Riemannian SGD in PyTorch

23 Jul 2020

A lot of recent papers use different spaces than the regular Euclidean space. This trend is sometimes called geometric deep learning. There is a growing interest particularly in the domain of word embeddings and graphs.

Since geometric neural networks perform optimization in a different space, it is not possible to simply apply stochastic gradient descent.

The following two equations show what changes are necessary:

\[\begin{aligned} \text{SGD: } \theta_{t+1} &\gets \theta_t - \lambda \nabla \mathcal{L}\\ \text{RSGD: } \theta_{t+1} &\gets \exp_{\theta_t}\left(- \lambda \nabla_R \mathcal{L}\right) \end{aligned}\]

where \(\exp_{\theta_t} : \mathcal{T}_{\theta_t}M \to M\) is the exponential map. It maps a small change by the vector \(v \in \mathcal{T}_{\theta_t}M\) on a point of the manifold \(M\). \(\lambda\) is the learning rate.

\(\nabla_R\) is the Riemannian gradient, given by \(g_{\theta_t}^{-1} \nabla \mathcal{L}\) where \(g_{\theta_t}\) is the metric tensor. This gradient is also called the natural gradient. A derivation can be found in [1].

In the Euclidean space there is one model:

The exponential map is \(\exp_{\theta_t}\left(v\right) = \theta_t + v\) and the metric tensor \(g_{\theta_t}^{-1}\) is the identity matrix.

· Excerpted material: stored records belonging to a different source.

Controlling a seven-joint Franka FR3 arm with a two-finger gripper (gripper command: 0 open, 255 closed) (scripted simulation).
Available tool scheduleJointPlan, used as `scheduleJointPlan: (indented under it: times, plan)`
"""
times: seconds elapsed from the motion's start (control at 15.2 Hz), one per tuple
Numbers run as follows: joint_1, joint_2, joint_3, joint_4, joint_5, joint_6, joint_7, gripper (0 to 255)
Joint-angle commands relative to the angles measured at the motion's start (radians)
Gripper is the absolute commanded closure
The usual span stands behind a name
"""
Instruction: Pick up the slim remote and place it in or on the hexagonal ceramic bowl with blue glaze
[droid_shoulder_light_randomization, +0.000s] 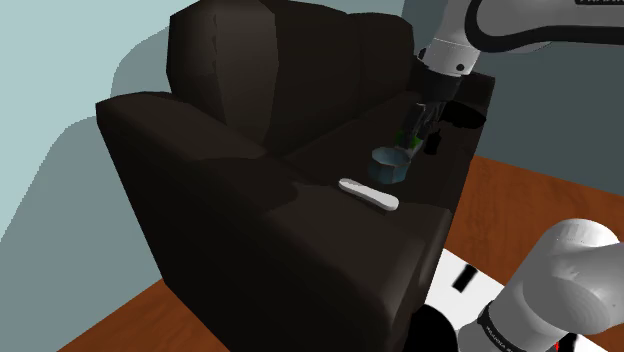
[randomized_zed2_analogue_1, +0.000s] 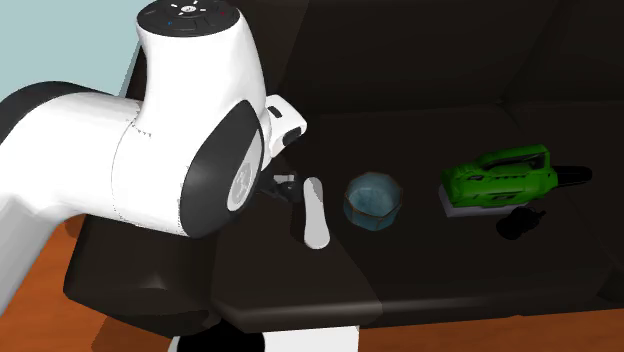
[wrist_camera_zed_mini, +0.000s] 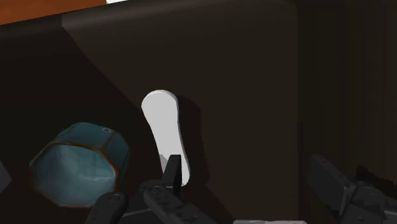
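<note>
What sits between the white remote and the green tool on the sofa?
The blue hexagonal bowl sits between the remote and the green tool, seen in the second exterior view.

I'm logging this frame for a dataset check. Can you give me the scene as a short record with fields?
surface: dark sofa, seat cushion
target: white slim remote, lying flat on the seat
destination: blue hexagonal bowl, upright beside the remote, not touching it, nothing inside
gripper: gripper open, close over one end of the remote, holding nothing
other items: green power tool and small black object, past the bowl
task state: remote not yet picked up
</note>
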Motion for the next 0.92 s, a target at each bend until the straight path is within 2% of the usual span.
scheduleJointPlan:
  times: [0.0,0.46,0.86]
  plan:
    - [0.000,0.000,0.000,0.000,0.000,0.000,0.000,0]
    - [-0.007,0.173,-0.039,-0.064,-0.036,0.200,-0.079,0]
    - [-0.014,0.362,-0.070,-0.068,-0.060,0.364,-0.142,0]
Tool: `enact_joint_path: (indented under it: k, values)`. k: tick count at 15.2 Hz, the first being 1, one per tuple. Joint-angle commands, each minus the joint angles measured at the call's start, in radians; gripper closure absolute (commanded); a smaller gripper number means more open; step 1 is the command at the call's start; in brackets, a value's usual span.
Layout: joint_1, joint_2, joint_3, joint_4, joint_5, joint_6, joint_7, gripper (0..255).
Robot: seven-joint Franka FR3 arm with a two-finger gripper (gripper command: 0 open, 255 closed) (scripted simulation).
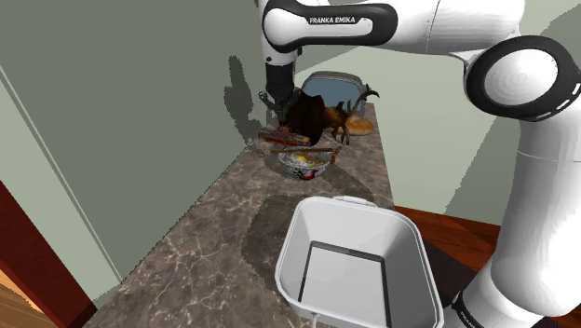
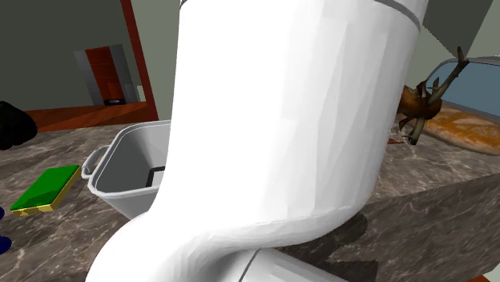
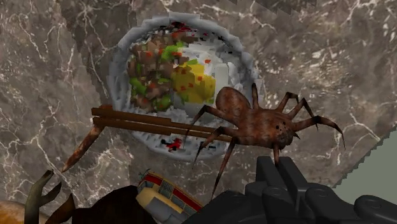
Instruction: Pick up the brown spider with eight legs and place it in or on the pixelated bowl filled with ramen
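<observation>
Where grey-green walls [image 1: 140, 112] meet, veined counter [image 1: 233, 238] bears bowl [image 1: 304, 166].

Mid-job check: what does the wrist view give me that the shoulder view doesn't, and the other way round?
Wrist view: a clear look at the brown spider, its legs spread over the rim of the ramen bowl, and the toppings inside. Shoulder view: the white bin on the counter nearer the stand, and the arm reaching over. Both: the bowl with its chopsticks and the marbled counter.
</observation>
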Motion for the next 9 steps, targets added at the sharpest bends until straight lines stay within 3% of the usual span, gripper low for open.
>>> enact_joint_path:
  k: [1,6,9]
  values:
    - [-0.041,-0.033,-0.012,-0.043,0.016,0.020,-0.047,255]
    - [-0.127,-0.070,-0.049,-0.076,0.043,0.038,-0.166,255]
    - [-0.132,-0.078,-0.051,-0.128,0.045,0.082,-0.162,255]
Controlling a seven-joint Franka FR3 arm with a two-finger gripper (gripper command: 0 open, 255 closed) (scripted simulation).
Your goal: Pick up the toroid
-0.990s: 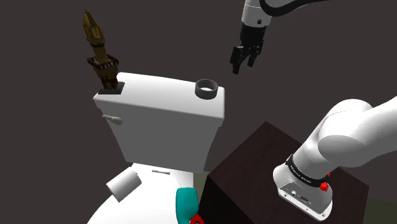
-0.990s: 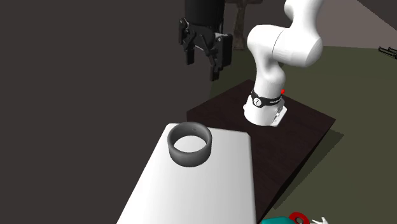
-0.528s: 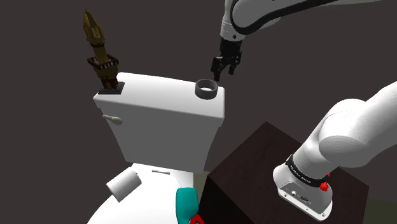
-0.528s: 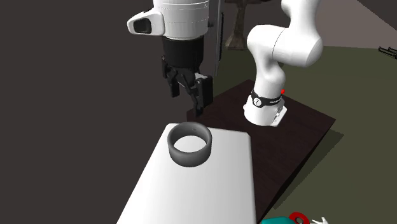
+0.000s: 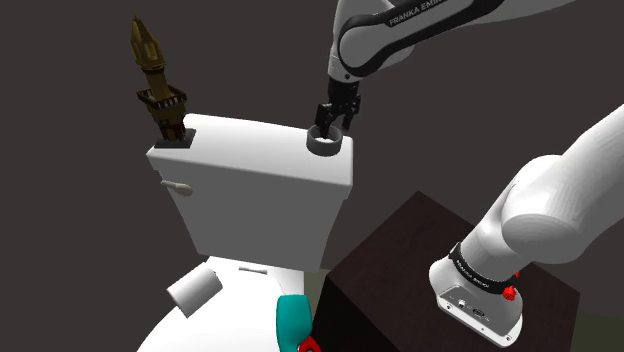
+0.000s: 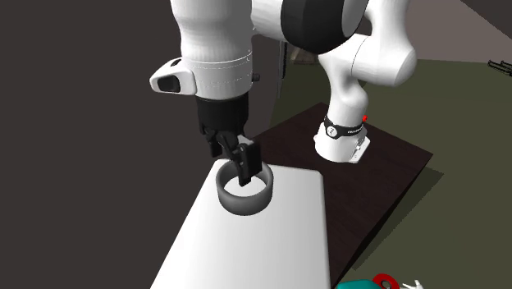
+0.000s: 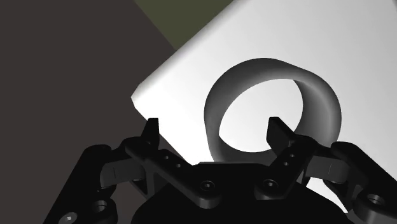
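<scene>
The step in hand is the approach for the grasp. The grey toroid [image 5: 326, 143] lies flat on top of a white cistern [image 5: 250, 175], close to the corner at the shoulder view's right. The hand [image 5: 331, 118] hangs right over it, pointing down, with its tips about level with the ring's upper rim. The hand is open to a moderate spread and has hold of nothing.

The wrist view shows how the two black fingers [image 7: 278, 133] stand to the ring. One appears to sit over the hole and the other outside the ring, with the band's near side between them. Neither clearly touches it.

As I judge it, the next move is a short drop to bring the fingers beside the band, then a close across that wall and a straight lift. The ring is near the lid's edge, so a sideways nudge could push it off.

The shoulder view gives the ring's place on the cistern and shows a brown tower-shaped figure [image 5: 155, 80] standing well apart at the far left end. The second exterior view shows best how low the tips are over the rim.
</scene>
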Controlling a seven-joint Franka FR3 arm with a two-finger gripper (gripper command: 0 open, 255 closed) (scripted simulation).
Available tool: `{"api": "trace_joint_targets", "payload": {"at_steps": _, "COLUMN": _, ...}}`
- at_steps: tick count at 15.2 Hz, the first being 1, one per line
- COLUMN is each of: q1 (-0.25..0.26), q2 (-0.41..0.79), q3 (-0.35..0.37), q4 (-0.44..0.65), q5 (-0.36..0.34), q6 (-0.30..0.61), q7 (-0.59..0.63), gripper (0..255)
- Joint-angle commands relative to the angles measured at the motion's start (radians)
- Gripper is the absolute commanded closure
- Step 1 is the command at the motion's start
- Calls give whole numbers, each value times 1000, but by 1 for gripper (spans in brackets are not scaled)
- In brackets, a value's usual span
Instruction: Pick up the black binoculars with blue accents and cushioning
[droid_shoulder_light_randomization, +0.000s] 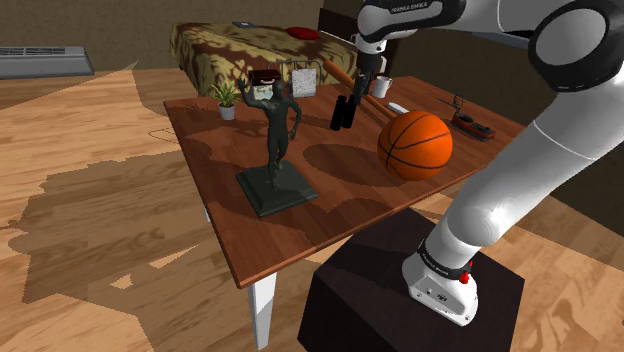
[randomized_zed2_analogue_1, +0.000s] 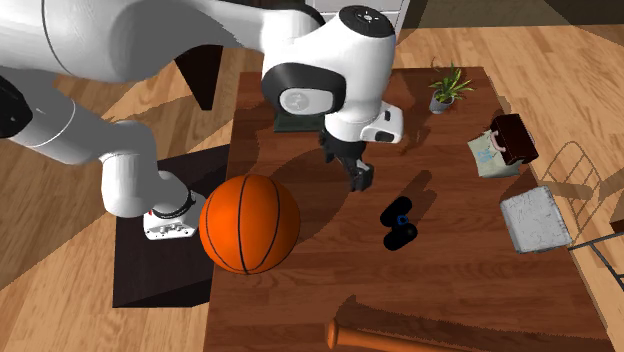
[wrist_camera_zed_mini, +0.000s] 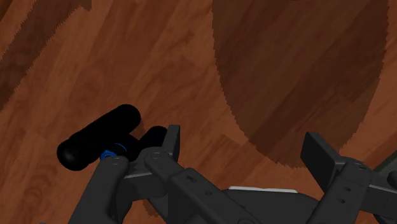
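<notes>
Second exterior view, left to right: basketball (randomized_zed2_analogue_1: 250, 224), then gripper (randomized_zed2_analogue_1: 348, 166) over the wooden table (randomized_zed2_analogue_1: 470, 300), fingers spread, nothing between them. Black binoculars (randomized_zed2_analogue_1: 401, 225) (blue ring at the hinge) lie flat on the table just beside it, outside the gap.

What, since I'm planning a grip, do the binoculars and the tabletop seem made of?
The binoculars look like matte black plastic or rubber: evenly dark, no glints, a small blue ring at the hinge; which one is unclear. The tabletop looks like reddish-brown wood, smooth finish: grain streaks and plank lines show.
</notes>
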Motion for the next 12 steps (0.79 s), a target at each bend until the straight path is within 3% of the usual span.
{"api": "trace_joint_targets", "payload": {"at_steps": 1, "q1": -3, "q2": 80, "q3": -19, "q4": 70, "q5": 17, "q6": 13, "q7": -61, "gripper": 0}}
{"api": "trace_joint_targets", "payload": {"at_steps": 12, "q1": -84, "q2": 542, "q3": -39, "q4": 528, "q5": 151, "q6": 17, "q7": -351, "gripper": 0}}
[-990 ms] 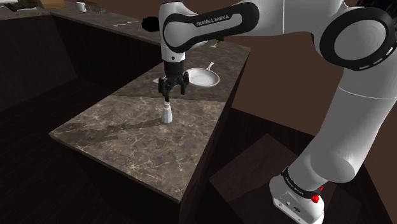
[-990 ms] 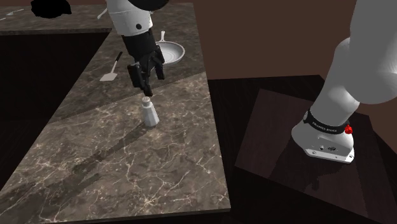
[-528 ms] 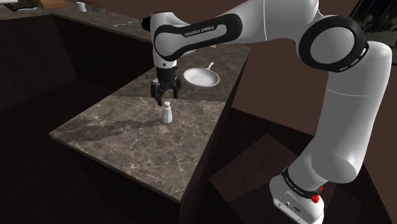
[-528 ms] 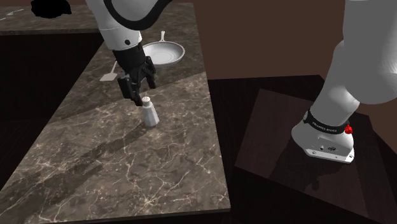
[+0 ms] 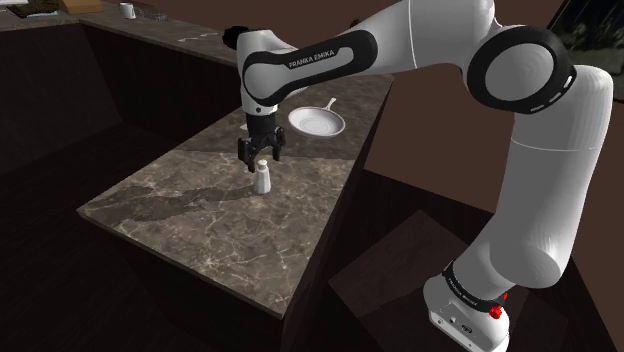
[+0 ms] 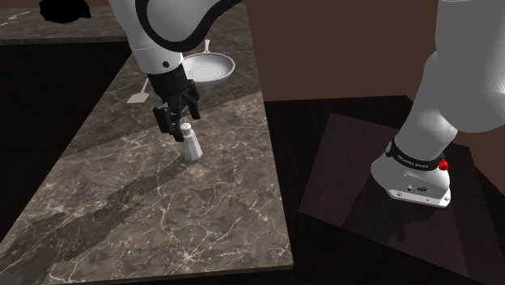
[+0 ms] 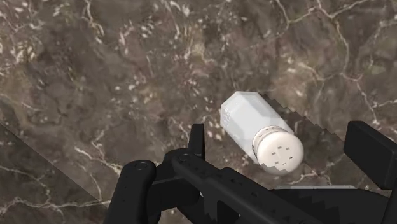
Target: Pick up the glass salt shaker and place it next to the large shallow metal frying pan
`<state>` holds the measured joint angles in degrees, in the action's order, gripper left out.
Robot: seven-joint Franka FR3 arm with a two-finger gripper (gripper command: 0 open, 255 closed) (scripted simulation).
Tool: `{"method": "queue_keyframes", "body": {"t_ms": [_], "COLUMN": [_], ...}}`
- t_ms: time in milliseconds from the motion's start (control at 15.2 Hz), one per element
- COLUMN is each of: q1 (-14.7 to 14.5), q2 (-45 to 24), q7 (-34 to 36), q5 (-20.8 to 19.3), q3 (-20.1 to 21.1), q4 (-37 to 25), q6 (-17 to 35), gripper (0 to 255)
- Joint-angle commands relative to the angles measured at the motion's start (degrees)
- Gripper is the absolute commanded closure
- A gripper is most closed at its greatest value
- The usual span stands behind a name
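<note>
One salt shaker (image 5: 263,180) stands upright on the counter (image 5: 200,220), my spread gripper (image 5: 260,165) straddling its top, frying pan (image 5: 318,122) at its 1 o'clock. Second exterior view: frying pan at 12 o'clock from it, well apart. Wrist view: cap (image 7: 278,151) sits between the fingers (image 7: 197,137), untouched, so I'd drop lower and pinch the body.

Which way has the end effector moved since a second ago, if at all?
Yes. In the shoulder view the end effector has dropped and shifted left, down to the cap of the unmoved salt shaker, open.
</note>
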<state>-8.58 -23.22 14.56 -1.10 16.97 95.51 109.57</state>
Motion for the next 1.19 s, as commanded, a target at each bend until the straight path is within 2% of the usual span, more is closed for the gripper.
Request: {"method": "queue_keyframes", "body": {"t_ms": [0, 66, 132, 726, 1122], "q1": [0.00, 0.00, 0.00, 0.00, 0.09], "q2": [0.00, 0.00, 0.00, 0.00, 1.47], "q7": [0.00, 0.00, 0.00, 0.00, 0.03], "q5": [0.00, 0.00, 0.00, 0.00, 0.39], "q3": [0.00, 0.00, 0.00, 0.00, 0.20], "q4": [0.02, 0.01, 0.01, 0.02, -2.58], "q6": [0.03, 0.02, 0.02, 0.03, -3.98], "gripper": [0, 0, 255, 255, 255]}}
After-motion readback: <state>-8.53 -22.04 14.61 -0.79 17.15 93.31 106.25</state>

In the hyperbolic space there are multiple models:

Poincaré unit ball: \(\exp_{\theta_t}(v) = \theta_t \oplus \tanh(\frac{\lambda_{\theta_t} \lvert\lvert v\rvert\rvert}{2})\frac{v}{\lvert\lvert v\rvert\rvert}\) where \(\oplus\) is the Möbius addition and \(\lambda_{\theta_t} = \frac{2}{1 - \lvert\lvert \theta_t\rvert\rvert^2}\) is the conformal factor. However, the approximation \(\exp_{\theta_t}\left(v\right) = \theta_t + v\) tends to work better and is faster. The metric tensor is \(g_{\theta_t} = \lambda_{\theta_t}^2 I_n = \left(\frac{2}{1 - \lvert\lvert \theta_t\rvert\rvert^2}\right)^2 I_n\) where \(I_n\) is the identity matrix.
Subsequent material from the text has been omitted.